**Task prompt**
What is needed is the run of lines from the one with "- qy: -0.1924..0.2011" through the close of the data, set down exactly.

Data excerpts
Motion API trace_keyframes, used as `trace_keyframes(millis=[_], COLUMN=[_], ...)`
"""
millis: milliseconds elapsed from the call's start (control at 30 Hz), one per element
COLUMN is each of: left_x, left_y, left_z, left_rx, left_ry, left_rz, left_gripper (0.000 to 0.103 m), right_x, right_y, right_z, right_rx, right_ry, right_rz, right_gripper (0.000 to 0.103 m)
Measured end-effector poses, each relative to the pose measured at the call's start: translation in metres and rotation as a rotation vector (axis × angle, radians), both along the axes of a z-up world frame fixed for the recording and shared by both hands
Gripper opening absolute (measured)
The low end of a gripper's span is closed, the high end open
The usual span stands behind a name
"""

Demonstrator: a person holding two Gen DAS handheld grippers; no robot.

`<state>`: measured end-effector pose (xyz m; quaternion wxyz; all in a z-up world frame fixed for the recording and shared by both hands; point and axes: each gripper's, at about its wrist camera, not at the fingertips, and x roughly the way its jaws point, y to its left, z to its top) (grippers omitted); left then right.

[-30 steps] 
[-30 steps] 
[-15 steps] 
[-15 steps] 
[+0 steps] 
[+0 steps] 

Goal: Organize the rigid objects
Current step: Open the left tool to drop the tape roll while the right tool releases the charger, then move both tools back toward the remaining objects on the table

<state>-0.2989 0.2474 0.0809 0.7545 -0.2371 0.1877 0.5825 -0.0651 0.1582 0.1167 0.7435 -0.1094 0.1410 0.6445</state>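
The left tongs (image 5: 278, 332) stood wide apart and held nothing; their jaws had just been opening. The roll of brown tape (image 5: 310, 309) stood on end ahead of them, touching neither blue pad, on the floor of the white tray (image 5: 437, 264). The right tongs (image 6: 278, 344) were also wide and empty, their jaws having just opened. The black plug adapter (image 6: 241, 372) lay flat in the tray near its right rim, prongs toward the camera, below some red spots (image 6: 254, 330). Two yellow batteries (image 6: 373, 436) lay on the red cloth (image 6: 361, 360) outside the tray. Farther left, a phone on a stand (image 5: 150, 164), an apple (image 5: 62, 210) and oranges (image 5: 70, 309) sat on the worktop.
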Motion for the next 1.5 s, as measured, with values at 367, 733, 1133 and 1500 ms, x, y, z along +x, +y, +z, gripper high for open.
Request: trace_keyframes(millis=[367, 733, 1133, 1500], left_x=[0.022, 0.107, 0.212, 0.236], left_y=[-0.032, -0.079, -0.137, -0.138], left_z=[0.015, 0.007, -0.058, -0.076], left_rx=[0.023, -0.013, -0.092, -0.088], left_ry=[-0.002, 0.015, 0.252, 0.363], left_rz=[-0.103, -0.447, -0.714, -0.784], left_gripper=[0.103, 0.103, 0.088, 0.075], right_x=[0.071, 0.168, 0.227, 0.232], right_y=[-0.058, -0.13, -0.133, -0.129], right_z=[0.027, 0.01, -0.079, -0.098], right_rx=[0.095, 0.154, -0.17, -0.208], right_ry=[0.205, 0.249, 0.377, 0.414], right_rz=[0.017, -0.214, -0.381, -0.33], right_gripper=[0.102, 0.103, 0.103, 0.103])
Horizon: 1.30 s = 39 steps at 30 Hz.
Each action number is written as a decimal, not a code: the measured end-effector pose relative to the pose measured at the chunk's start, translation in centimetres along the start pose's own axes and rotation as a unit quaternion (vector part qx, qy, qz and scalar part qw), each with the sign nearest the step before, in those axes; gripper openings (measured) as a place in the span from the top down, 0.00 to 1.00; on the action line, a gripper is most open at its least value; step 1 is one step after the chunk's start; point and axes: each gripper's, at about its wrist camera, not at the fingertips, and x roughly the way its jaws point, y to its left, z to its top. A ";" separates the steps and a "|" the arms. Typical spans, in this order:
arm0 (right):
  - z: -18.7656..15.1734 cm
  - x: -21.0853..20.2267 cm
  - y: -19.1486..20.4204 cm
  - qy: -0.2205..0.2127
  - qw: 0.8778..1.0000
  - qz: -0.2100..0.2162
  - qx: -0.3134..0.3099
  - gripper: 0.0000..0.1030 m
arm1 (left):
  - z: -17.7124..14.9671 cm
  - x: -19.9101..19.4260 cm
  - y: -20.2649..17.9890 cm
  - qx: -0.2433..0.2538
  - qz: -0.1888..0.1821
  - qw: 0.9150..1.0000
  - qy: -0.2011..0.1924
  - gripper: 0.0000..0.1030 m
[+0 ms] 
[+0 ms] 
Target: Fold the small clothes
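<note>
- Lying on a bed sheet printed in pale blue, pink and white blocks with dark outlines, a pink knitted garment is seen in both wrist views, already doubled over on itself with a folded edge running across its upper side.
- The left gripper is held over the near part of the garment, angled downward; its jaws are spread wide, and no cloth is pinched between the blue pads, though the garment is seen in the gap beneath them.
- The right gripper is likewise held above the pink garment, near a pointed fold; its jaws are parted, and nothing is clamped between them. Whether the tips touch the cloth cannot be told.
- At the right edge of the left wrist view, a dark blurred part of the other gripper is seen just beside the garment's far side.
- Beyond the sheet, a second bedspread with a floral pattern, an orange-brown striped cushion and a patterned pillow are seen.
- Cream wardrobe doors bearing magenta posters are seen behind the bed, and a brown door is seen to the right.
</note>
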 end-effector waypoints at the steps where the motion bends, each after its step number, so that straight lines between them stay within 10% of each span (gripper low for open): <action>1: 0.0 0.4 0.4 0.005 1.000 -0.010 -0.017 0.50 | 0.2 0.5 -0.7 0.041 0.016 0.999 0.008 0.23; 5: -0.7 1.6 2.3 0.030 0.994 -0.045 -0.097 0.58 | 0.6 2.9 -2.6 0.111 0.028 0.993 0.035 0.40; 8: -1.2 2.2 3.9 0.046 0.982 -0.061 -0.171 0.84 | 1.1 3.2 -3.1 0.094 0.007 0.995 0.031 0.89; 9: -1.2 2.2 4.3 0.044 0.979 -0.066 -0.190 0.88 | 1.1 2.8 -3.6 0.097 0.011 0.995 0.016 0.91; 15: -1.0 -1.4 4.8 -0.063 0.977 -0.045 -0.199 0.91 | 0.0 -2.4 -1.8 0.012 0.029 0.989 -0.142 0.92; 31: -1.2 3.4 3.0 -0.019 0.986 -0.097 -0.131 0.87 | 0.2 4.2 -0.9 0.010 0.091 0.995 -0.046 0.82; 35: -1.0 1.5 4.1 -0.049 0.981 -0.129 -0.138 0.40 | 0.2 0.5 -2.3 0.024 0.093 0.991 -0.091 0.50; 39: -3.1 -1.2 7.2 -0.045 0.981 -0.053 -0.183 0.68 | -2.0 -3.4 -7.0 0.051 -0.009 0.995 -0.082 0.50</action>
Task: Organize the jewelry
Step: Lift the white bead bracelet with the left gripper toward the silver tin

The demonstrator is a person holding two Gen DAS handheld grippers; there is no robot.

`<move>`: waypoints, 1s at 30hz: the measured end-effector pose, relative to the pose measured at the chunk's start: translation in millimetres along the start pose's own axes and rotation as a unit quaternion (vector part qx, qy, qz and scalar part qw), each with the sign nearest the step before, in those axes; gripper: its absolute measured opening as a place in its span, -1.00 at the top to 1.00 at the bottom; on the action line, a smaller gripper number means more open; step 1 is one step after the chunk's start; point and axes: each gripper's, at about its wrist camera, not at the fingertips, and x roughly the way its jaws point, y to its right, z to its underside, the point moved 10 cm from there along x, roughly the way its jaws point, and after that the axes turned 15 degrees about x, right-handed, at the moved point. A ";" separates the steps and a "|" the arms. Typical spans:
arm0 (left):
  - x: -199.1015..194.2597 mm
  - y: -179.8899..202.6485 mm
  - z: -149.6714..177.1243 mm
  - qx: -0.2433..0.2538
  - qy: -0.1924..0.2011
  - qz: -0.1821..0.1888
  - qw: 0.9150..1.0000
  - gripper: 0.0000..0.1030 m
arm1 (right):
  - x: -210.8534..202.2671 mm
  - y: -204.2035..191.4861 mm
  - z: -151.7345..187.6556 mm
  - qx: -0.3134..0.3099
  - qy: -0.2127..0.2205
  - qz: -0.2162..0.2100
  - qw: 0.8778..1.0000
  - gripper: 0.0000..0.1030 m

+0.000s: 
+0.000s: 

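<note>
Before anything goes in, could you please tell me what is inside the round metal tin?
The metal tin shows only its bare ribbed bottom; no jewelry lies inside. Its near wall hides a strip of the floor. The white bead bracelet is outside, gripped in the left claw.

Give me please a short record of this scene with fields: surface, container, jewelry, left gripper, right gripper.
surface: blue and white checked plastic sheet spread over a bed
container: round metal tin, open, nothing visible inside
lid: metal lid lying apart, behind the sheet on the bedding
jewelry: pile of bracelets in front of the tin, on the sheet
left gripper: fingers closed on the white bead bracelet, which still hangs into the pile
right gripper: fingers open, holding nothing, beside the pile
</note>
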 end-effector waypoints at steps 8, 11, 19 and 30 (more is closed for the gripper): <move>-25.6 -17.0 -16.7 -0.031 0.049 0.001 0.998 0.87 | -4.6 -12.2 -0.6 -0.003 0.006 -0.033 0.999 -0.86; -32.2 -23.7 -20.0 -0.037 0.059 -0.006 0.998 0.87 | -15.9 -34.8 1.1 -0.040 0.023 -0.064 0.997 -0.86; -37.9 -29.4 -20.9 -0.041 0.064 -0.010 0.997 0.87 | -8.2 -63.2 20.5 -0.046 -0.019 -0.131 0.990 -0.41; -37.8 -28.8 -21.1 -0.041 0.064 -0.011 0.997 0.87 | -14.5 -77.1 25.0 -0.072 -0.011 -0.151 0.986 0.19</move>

**Answer section**
  - qy: -0.1924..0.2011
  - qz: -0.1821..0.1888
  - qw: 0.9150..1.0000
  - gripper: 0.0000..0.1030 m
arm1 (right):
  - x: -210.8534..202.2671 mm
  - y: -204.2035..191.4861 mm
  - z: -151.7345..187.6556 mm
  - qx: -0.3134..0.3099
  - qy: -0.2127..0.2205
  - qz: -0.2162..0.2100
  - qw: 0.8778..1.0000
  - gripper: 0.0000..0.1030 m

+0.000s: 
+0.000s: 

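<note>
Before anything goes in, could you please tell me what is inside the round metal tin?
The metal tin shows only its bare ribbed bottom; no jewelry lies inside. Its near wall hides a strip of the floor. The white bead bracelet is outside, gripped in the left claw.

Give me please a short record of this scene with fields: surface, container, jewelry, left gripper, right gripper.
surface: blue and white checked plastic sheet spread over a bed
container: round metal tin, open, nothing visible inside
lid: metal lid lying apart, behind the sheet on the bedding
jewelry: pile of bracelets in front of the tin, on the sheet
left gripper: fingers closed on the white bead bracelet, which still hangs into the pile
right gripper: fingers open, holding nothing, beside the pile
</note>
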 end-effector waypoints at steps 8, 11, 19 and 30 (more is closed for the gripper): <move>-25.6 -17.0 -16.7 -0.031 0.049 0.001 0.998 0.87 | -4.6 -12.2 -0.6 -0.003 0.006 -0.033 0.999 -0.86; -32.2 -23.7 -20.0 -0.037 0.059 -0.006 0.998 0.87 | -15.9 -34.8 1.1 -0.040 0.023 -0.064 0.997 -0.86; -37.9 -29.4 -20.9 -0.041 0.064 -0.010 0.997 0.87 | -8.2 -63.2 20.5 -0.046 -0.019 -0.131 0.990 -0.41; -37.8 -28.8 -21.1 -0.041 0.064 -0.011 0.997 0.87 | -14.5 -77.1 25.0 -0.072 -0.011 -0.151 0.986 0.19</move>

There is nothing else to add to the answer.